Wir kennen es ja selber. Sobald wir ins Auto einsteigen, interessiert uns die Welt, die wir durch die Scheiben sehen, ein Stück weniger. Überhaupt nicht böse gemeint. Ein Auto hat vier Räder, die die Insassen praktisch überall hinbringen, es hat ein Dach, dass alle vor dem Klima schützt und es macht, was man will.
Text: Rainer Behounek
Beim letzten Auto Psychologie Thema haben wir uns der Frage gewidmet, warum Drängeln so störend ist, heute blicken wir tief ins Fahrzeug, oder besser aus ihm heraus.
Wir sinken in die eigenen Sitze hinein, starten das Auto, fühlen das Lenkrad, greifen instinktiv zu Radio, Zigarettenanzünder, Ladekabel. Der Raum „Auto“ ist für uns wie eine zweite Haut. Natürlich ändern sich die Parameter, wenn man es eilig hat oder wie in manchen Betrieben ständig die Fahrzeuge wechselt. Aber das erste Mal am Morgen ins eigene Auto einsteigen, das hat etwas Erdendes. Warum also ist uns die Außenwelt bei den Entscheidungen, die wir im Auto treffen, oftmals egal?
Das liegt an ein paar grundlegenden Faktoren. Punkt eins: Man sieht den Fahrer im anderen Fahrzeug (fast) nicht.
Zu einem Großteil funktioniert unsere Kommunikation über die Körpersprache. Haltung, Hände, Füße und der Gesichtsausdruck sind Emotionsboten, die, weit bevor der Gegenüber zu sprechen beginnt, Signale senden. Im Fahrzeug sehen wir den Körper bis auf den Kopf (und den nicht richtig) nicht. Trifft jemand im Auto vor oder hinter uns eine Entscheidung, wissen wir nicht, ob er sie absichtlich oder aus Versehen getroffen hat.Wir wissen auch nicht, welche Beweggründe hinter dem Manöver stehen, ob eine Geburt ansteht, zuhause eingebrochen wurde, das Flugzeug nicht wartet und und und. Wir sehen den unpersönlichen Kokon Auto, sein Verhalten und interpretieren für uns in der Situation günstige Muster hinein, was verständlich ist: Ein von unserer Sicht aus negatives Verhalten kann keinen unschuldigen Ursprung haben.
… Warum also ist uns die Außenwelt bei den Entscheidungen, die wir im Auto treffen, oftmals egal? …
Auf dem Gehweg oder im Park, kurz da, wo man sich Aug‘ in Aug‘ gegenüber steht, sieht man anhand des Körpers sofort, was los ist.
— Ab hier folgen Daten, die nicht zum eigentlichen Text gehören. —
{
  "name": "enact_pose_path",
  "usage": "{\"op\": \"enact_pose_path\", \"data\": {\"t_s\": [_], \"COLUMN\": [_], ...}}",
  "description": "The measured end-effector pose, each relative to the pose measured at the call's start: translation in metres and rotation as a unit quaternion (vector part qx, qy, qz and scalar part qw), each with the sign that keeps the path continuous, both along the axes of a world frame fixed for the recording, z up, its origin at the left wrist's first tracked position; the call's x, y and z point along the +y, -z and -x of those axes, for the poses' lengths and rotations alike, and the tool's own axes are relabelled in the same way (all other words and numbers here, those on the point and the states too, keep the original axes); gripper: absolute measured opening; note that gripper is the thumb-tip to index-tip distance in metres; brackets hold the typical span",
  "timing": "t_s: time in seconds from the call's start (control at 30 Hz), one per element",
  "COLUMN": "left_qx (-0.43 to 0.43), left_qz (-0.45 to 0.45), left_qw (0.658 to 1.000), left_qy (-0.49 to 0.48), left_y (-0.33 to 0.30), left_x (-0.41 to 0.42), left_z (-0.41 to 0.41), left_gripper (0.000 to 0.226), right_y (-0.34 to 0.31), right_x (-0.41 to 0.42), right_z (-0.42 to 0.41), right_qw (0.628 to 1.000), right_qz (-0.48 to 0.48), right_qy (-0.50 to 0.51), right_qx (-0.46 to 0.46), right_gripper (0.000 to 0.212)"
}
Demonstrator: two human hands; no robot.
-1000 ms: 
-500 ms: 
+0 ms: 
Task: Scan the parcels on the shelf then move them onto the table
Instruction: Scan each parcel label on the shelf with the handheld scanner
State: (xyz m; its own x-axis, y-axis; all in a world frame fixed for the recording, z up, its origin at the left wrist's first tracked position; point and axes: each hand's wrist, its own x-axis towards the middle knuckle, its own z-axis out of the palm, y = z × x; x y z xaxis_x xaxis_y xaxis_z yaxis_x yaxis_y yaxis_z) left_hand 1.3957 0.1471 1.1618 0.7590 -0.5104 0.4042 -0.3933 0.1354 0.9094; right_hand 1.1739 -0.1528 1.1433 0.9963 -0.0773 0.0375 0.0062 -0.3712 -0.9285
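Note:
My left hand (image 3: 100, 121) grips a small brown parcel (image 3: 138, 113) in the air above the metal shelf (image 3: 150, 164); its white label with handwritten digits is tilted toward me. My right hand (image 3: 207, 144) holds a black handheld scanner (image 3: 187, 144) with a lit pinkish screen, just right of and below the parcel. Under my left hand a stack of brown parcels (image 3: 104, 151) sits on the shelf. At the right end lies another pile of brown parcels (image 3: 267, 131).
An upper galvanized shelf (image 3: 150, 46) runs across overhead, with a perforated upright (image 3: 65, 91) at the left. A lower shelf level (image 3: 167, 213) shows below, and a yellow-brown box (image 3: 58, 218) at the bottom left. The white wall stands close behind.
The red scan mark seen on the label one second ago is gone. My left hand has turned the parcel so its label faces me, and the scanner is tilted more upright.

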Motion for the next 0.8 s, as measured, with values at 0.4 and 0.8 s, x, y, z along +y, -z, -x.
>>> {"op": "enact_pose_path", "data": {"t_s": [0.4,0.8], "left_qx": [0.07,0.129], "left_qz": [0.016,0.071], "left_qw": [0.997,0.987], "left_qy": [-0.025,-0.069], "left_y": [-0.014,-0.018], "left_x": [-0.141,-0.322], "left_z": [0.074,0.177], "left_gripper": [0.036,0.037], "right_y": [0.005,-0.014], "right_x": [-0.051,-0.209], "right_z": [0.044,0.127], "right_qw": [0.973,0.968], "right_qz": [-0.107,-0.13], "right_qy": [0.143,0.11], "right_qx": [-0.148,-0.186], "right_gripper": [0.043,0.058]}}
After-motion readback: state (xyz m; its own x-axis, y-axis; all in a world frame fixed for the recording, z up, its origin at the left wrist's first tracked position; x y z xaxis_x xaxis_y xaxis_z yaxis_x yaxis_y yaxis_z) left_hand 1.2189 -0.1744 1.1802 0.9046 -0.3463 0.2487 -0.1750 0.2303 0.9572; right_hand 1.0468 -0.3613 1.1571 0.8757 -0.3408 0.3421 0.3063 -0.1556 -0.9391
Wenn jemand vor uns geht, kurz hadert und dann im scharfen Bogen kehrt macht, sehen wir vom ersten Moment an, dass ihr/ihm etwas eingefallen ist oder etwas vergessen wurde. Haltung, Blick, Gestik signalisieren uns, dass ein Fast-niederrempeln nicht böse gemeint ist, zusätzlich dazu können wir uns darauf vorbereiten und nötigenfalls ausweichen.
Ein weiterer Punkt, der den Kokon Auto für viele gefährlich macht ist das gesteigerte Sicherheitsgefühl, das man im Fahrzeuginneren verspürt.
Wir dehnen den Kokon Auto so, wie wir ihn brauchen und das funktioniert nur deshalb, weil uns der Metall/Glas-Körper vermeintlich schützt. In ihm fühlen wir uns sicher und je größer, schwerer und schneller das Auto ist, desto sicherer und überlegenerer fühlen wir uns. Wir denken, es schützt uns vor allem und jedem, solange wir drin sitzen.
Mit dem Hochgefühl tendieren wir dazu, mit zweierlei Maß zu messen. Ein Verhalten, das uns bei anderen aufregt, wird im selben Moment von uns geduldet, wenn wir der Schuldige sind, weil wir zu relativieren beginnen. Den Satz „Geh bitteeee, regt’s euch doch nicht auf!“ haben wir alle schon mal gesagt.
Beim nächsten Mal denken Sie daran, dass es dem anderen Verkehrsteilnehmer genauso geht wie Ihnen, sehen können Sie nur aus dem Auto, aber hinein ist schwierig… genau, wie es gerne haben!